Sweet & salty dark chocolate & caramel dessert bars. Vegan, no bake, gluten free, refined sugar free.
Boil a small pot of water. Turn off the heat, and place your dates in it to soak for 10-20 minutes.
In your food processor, add the almonds, coconut, and oats. Pulse until a coarse powder is achieved. Add your coconut oil & maple syrup and process until you get a dough. Turn out into a 9 x 5 glass loaf pan lined with parchment or tin foil, or well greased (I recommend the parchment). Place in the freezer.

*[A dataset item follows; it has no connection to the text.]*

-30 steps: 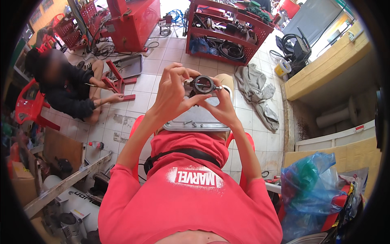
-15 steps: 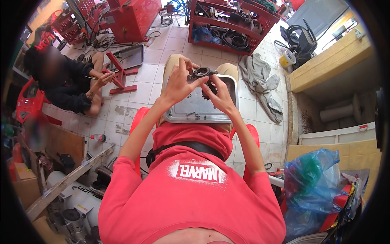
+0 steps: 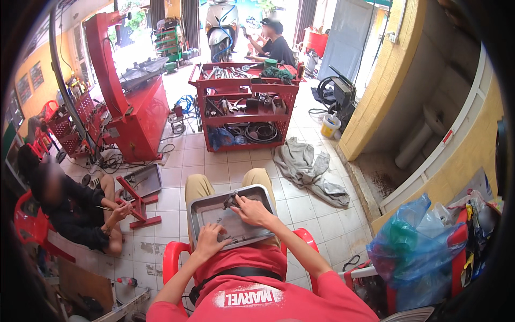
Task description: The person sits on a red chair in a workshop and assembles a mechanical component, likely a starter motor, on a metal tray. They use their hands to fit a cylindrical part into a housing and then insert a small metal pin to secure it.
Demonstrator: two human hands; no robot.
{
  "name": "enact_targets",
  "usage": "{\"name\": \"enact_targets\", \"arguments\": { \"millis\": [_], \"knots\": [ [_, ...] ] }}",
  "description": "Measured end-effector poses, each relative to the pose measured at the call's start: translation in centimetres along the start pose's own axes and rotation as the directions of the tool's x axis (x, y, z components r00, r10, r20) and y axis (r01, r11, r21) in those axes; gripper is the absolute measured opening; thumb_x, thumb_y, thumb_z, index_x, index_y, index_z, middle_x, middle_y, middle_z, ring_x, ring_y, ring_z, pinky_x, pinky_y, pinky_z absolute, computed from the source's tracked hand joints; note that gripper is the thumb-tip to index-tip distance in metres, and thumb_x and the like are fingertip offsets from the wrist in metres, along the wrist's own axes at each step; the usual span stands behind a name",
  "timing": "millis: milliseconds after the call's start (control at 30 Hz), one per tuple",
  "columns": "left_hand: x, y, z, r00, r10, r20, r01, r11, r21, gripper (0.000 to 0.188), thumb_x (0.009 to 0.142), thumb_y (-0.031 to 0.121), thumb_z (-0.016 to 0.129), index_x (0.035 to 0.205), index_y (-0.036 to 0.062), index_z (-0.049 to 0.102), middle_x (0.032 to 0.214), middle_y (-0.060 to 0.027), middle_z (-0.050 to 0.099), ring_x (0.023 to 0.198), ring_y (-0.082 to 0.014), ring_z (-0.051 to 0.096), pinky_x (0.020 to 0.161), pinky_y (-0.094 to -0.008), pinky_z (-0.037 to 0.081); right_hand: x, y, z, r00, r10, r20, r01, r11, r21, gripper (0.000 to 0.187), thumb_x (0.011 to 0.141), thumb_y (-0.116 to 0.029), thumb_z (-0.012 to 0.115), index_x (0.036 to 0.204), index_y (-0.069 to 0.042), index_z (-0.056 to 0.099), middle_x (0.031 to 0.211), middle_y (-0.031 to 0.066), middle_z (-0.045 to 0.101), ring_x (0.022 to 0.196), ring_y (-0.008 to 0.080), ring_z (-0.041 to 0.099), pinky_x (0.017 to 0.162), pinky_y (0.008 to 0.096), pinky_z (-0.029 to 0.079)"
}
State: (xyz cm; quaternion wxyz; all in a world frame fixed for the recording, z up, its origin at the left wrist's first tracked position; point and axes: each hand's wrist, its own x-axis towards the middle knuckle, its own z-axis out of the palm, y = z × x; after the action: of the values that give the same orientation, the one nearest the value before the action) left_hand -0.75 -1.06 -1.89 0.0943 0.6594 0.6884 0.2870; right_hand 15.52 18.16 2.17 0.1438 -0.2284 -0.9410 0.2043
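Observation:
A metal tray point(image 3: 205, 213) with raised sides rests on my lap, across my thighs. Near its far edge lies a dark, round metal machine part point(image 3: 230, 200). My right hand point(image 3: 254, 211) reaches over the tray's right side, fingers closed at that part and hiding some of it. In the near left of the tray is my left hand point(image 3: 210, 240), fingers apart and bent toward the tray floor. Several small bolts or nuts point(image 3: 219, 220) lie near its fingertips, too small to tell apart.
Ahead stands a red tool cart point(image 3: 247, 107) loaded with tools. A grey cloth point(image 3: 311, 170) lies on the floor to the right, near a white bucket point(image 3: 330, 126). At left a seated person point(image 3: 75, 206) handles something beside a red stand point(image 3: 137, 201). Plastic bags point(image 3: 416, 236) hang at right.
My hands have come down from holding the dark part above the tray. The left hand has let go and moved to the near left. The view has tilted upward.

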Motion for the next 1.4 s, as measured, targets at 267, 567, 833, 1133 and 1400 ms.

Wipe out (or clean) your processor. Now, add your maple syrup, dates, tahini, and coconut oil. Process until smooth and creamy. Pour into your loaf pan (second layer) and return to the freezer.
Boil a small pot of water and place a glass pyrex dish above it to act as a double broiler. Place your chocolate & 1 tablespoon coconut oil in the pyrex bowl and begin to stir. Continue stirring until the mixture is JUST melted. Be careful not to over melt. Once melted, pour and spread evenly over the first two layers. If desired, sprinkle some coarse sea salt on top.
Return to the freezer to let the chocolate solidify – about 15 minutes.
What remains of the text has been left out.